FeS (old name: NFS) is an training-inference orchestration framework for enable private mobile NLP training with few labels.
FeS is built atop Pattern-Exploiting Training (PET) (commit id: 21d32d), the document file and instruction could be found in README_pet.md
After git clone
-ing this repository, please run the following command to install our dependencies.
# create directly via conda (recommended)

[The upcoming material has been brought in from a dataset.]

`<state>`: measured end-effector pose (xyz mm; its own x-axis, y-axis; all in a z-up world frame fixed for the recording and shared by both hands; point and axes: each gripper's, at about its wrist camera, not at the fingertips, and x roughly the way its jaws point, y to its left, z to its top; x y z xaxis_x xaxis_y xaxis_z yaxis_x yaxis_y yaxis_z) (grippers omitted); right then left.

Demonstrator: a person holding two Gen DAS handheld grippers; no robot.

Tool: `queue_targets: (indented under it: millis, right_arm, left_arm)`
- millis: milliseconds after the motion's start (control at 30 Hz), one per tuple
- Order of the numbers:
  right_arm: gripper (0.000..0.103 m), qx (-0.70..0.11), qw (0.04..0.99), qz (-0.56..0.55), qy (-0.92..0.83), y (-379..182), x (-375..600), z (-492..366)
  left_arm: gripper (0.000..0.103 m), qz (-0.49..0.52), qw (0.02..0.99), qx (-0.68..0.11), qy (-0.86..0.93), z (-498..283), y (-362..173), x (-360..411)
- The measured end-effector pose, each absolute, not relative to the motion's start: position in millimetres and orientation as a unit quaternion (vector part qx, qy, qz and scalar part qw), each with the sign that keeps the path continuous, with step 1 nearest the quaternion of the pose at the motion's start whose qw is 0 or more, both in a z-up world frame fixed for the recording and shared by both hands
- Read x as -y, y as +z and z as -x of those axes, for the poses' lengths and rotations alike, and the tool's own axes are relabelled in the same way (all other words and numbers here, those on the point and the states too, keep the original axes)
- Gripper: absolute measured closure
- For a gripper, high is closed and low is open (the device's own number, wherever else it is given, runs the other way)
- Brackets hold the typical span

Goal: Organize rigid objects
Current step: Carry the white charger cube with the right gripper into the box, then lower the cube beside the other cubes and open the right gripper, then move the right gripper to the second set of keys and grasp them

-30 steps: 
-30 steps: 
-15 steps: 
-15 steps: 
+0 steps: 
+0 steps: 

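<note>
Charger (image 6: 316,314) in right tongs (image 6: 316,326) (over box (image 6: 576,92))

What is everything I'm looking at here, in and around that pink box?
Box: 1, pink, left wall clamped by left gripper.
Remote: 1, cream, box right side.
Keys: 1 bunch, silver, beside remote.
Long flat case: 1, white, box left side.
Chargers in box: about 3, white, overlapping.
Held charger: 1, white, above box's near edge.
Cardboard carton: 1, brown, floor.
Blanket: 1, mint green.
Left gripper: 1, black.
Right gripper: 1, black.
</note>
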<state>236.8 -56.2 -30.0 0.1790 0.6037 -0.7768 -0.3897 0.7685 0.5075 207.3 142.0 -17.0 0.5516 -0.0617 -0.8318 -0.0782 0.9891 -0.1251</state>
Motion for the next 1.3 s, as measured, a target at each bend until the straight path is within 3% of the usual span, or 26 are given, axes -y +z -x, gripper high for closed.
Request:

conda env create -f environment.yml
# or you can create the environment manually
conda create -n nfs python=3.7
conda activate nfs
pip install -r requirements.txt
Our system is implemented on:
Linux Phoenix22 5.4.0-122-generic #138~18.04.1-Ubuntu SMP Fri Jun 24 14:14:03 UTC 2022 x86_64 x86_64 x86_64 GNU/Linux
# remebmer to modify the path in download.sh
bash script_shell/download.sh
# RoBERTa-large
conda activate nfs
python sweep_aug.py
Above shells will run all datasets and models for three times (different seeds) automatically.The log files would be placed into log/ablation
.
We process the result log via figs/script
to get the final pictures in the manuscript.

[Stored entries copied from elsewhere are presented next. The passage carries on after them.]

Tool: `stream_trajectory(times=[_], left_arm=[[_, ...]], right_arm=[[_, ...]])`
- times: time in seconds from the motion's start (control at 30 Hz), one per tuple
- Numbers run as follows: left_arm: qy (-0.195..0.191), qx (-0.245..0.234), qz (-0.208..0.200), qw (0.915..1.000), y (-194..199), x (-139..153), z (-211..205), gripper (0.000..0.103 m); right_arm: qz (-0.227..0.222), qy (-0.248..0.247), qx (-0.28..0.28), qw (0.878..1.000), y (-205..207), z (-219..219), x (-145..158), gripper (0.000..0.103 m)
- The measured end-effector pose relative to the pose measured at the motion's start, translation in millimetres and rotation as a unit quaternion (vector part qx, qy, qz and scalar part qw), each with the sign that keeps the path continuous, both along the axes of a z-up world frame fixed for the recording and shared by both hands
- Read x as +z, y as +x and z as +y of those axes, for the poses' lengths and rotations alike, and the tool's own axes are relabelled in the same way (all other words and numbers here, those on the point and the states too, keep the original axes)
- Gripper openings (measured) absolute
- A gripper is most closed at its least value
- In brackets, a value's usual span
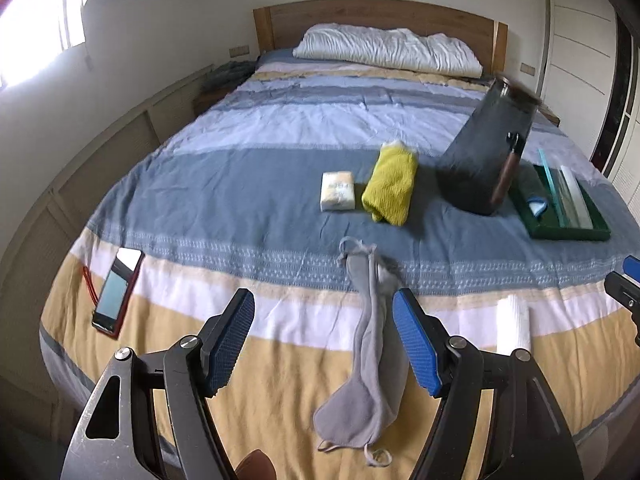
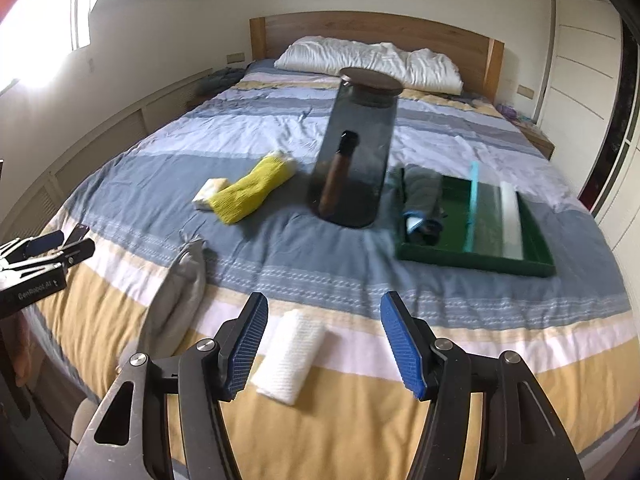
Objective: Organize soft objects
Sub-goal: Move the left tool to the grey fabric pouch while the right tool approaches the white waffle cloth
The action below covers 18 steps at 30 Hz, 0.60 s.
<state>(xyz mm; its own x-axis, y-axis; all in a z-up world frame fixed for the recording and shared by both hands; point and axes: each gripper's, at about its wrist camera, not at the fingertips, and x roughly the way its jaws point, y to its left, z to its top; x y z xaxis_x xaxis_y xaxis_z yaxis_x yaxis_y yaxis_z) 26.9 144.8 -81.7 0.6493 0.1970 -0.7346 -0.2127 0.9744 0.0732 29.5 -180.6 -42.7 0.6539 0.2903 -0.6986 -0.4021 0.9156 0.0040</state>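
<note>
A bedroom in a home.
A bed [image 1: 280, 168] with striped cover, white pillow [image 1: 384, 50], wooden headboard [image 1: 380, 16] and wardrobe doors [image 1: 580, 60].

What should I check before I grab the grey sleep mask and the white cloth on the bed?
1. Left hand-held gripper open, empty: ok.
2. Right hand-held gripper open, empty: ok.
3. Grey sleep mask between the left fingers: not ok, it lies off-centre beside one pad.
4. White cloth between the right fingers: ok.
5. Green tray has bare floor: ok.
6. Mask straps free of snags: cannot tell.
</note>
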Motion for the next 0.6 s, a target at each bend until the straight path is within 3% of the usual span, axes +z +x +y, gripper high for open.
stream_trajectory(times=[0.6], left_arm=[[-0.032, -0.038, 0.055, 0.9973, 9, -77, -18, 0.066]], right_arm=[[0.073, -0.032, -0.043, 0.996, 29, 45, -87, 0.06]])
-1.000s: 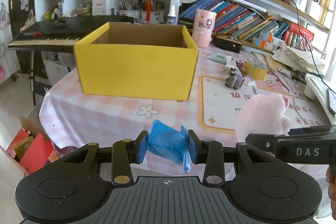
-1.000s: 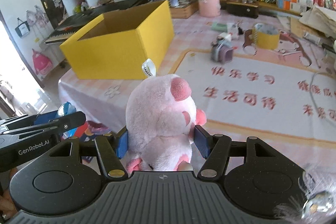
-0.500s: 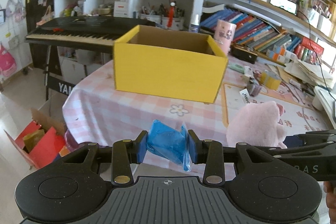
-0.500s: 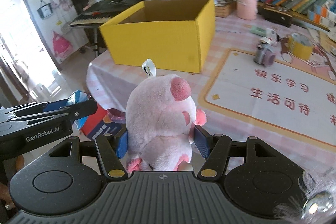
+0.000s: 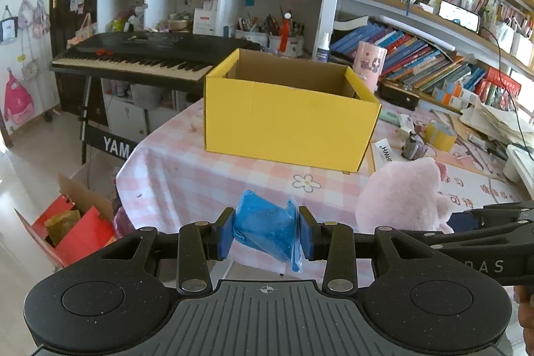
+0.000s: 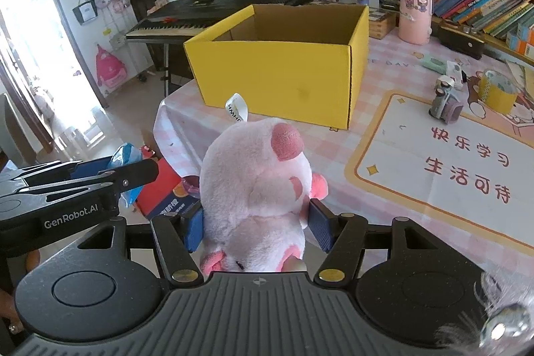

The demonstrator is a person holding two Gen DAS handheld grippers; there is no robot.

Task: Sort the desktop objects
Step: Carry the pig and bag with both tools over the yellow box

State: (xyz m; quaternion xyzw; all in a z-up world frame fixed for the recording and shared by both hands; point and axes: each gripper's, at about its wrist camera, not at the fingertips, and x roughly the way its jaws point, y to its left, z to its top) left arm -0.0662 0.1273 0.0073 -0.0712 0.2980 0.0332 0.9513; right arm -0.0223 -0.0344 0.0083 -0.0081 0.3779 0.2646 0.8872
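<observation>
**Both grippers loaded; box not yet filled**

Left wrist view: your left gripper (image 5: 266,234) pinches a blue packet (image 5: 267,231) between its pads. The yellow box (image 5: 290,119) stands open at 12 o'clock on the checked tablecloth (image 5: 187,175), well apart from the packet. No contents show inside the box.

Right wrist view: your right gripper (image 6: 257,227) clamps a pink plush toy (image 6: 255,186) at its sides. The box lies at 12 o'clock. A roll of tape (image 6: 499,89) and a small grey item (image 6: 445,104) remain at 2 o'clock, apparently unsorted.
</observation>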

Our experiment results could be downloaded from Google drive.
First, you should turn off line 118 to auto = False
in sweep_aug.py
. Now you have following options to customize your experiments:
--dataset DATASET Available datasets: agnews, mnli, yahoo, yelp-full
--method METHOD Available methods: fedclassifier, fedpet
--device DEVICE CUDA_VISIABLE_DEVICE
--train_examples TRAIN_EXAMPLES
done: 40; todo: 10, 100, 1000
--test_examples TEST_EXAMPLES
8700 for mnli
--unlabeled_examples UNLABELED_EXAMPLES
392700 for mnli
--alpha ALPHA Data label similarity of each client, the larger the
beta the similar data for each client
--beta BETA Int similarity of each client, the larger the beta the
similar data for each client. 0 for off
--gamma GAMMA The labeled data distribution density, the larger the
gamma the uniform the labeled data distributed
--client_num_in_total CLIENT_NUM_IN_TOTAL
How many clients owe labeled data?
--all_client_num_in_total ALL_CLIENT_NUM_IN_TOTAL
How many clients are sperated
--pattern_ids PATTERN_IDS
pattern_ids
--seed SEED seed
--model MODEL model
--model_name_or_path MODEL_NAME_OR_PATH
model_name_or_path
--data_point DATA_POINT
How many data is to be annotated. Now, the increase
ratio of augment data
--conver_point CONVER_POINT
After conver_point, clients with unlabeled data will
be involved.
--limit LIMIT logits < limit will be dropped
--num_clients_infer NUM_CLIENTS_INFER
select how many clients to do soft label annotation
--infer_freq INFER_FREQ
the model trains for infer_freq rounds, and annotation
starts once
--vote_k VOTE_K whether to use vote_k. vote_k is the percentage of
unlabeled data for inferring
Access modeling.py line 58-68 to switch on/off key designs, e.g., filtering, bias-tuning, curriculum pacing, etc. Remembert to modify the running shell run_fed_aug.sh line 20-21 accordingly.